Strangers in a Strange Land: A fork in the Road Map

by Gina Malka Waldman

The recent reports describing how Iraqis have forced Palestinians living in Baghdad for decades to flee their homes revive memories of my past as a Jewish refugee from Libya, opening old wounds.

When family fled Libya in 1967, we narrowly escaped death at the hands of a bus driver who, instead of taking us to the airport, tried to burn us alive inside the bus.

I one of nearly a million Jews indigenous to the Middle East and North Africa who were forced to flee their ancestral homes in the last 60 years. I am now the voice of a minority culture of Arab Jews who have been ethnically cleansed. Jews are the oldest existing indigenous group in the Middle East and North Africa, having lived there for millennia before the Arab Muslim conquest in the 7th century.

But, for all our contributions, we encountered racism and oppression that ultimately forced us out. In many Arab countries, Jews were never granted citizenship and persecuted under Islamic dhimmi rules.

(For more on the status of Christians and Jews under Islamic rule, see

In the 20th century, synagogues were bombed, family members thrown in jail on trumped- up charges and innocent people lynched or hanged before cheering crowds.

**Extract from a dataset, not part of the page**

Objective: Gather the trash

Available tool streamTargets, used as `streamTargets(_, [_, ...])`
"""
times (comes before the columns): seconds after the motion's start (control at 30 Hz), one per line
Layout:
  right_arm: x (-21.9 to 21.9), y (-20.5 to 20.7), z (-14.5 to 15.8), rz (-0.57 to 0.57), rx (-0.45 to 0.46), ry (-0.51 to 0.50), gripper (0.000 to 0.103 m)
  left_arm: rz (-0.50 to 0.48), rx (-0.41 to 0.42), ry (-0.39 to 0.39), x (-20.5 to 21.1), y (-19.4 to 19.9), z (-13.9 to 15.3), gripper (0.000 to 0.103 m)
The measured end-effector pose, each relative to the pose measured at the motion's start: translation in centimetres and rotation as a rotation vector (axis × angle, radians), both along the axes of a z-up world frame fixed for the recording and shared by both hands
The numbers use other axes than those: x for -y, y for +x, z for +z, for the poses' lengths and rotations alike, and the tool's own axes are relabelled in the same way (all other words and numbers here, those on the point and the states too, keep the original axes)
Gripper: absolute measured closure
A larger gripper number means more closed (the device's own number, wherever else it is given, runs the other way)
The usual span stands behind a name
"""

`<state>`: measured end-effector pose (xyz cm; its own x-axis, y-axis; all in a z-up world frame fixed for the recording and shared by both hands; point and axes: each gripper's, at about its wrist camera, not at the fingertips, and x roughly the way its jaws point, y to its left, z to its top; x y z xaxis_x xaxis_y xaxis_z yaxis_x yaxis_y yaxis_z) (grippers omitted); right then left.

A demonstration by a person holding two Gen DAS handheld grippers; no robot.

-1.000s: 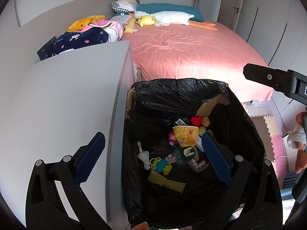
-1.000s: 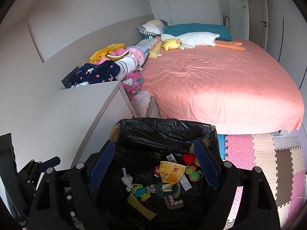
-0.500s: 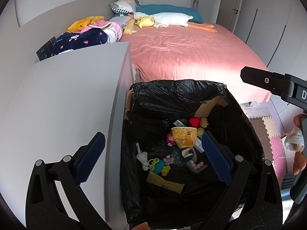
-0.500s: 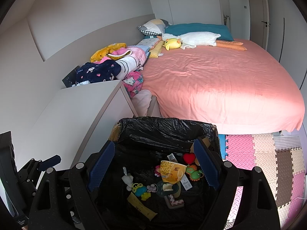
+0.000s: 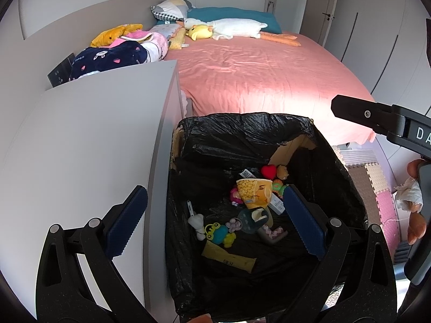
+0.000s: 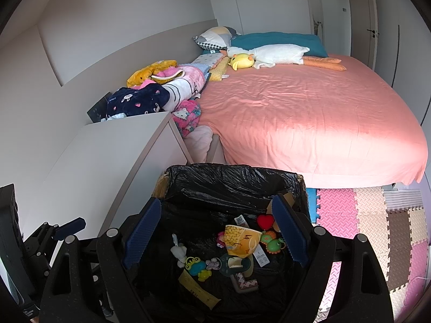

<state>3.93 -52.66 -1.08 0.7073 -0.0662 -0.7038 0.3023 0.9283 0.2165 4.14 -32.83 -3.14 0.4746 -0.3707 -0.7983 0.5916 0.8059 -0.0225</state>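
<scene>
Inside, black-lined bin (image 5: 242,132) holds colourful trash (image 5: 253,192).

left wrist: looks down and forward from above, near the bin (image 5: 242,134) at lower centre, cabinet (image 5: 80,148) on the left | right wrist: higher and further back, same heading, bin (image 6: 237,180) at bottom centre | shared: bin, cabinet (image 6: 107,156), bed (image 6: 296,107) across the upper frame

Glossy, crinkled black plastic bin liner (image 5: 242,137) over a cardboard box (image 5: 292,146). Smooth matt white counter (image 5: 80,140). Soft pink cloth bed (image 6: 296,113) sheet. Textured foam floor mat (image 6: 377,215).
</scene>
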Motion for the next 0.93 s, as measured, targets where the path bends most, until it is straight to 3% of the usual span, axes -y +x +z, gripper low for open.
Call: streamTargets(0.93, [-0.04,0.03,-0.03,0.001,-0.001,0.0,0.018,-0.004,-0.006,0.012,0.35,0.06,-0.28,0.006])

Some Arab governments froze bank accounts and allowed Jews to leave with just one suitcase.

Though the circumstances of the exodus differed from country-to-country, the anguish of being uprooted from the only homeland we ever knew was the same.

No memorial exists to commemorate these once vibrant communities in Iraq, Egypt, Syria, Morocco, Yemen and beyond. My community in Libya, once 38,000 strong, is now extinct. Our cultural heritage has been obliterated. In short, more than 2,500 years of history has vanished. As we say in Arabic, ma fdel shei -- there is nothing left. I cannot even go back to Libya to visit my grandfather's grave.

Nevertheless, the plight of the two refugee populations -- the Jewish and Palestinian -- is a comparative study in refugee resettlement. Israel absorbed 600,000 Jewish refugees. They now comprise over half the population and hold top positions in Israeli society. Other refugees went to the United States and Europe. We rapidly integrated in our new host society.

By contrast, many Arab countries to this day refuse to integrate Palestinian refugees into their own societies. Why is it that the Palestinians continue to live in squalid refugee camps -- a people homeless and on welfare for 54 years, even under their own Palestinian Authority?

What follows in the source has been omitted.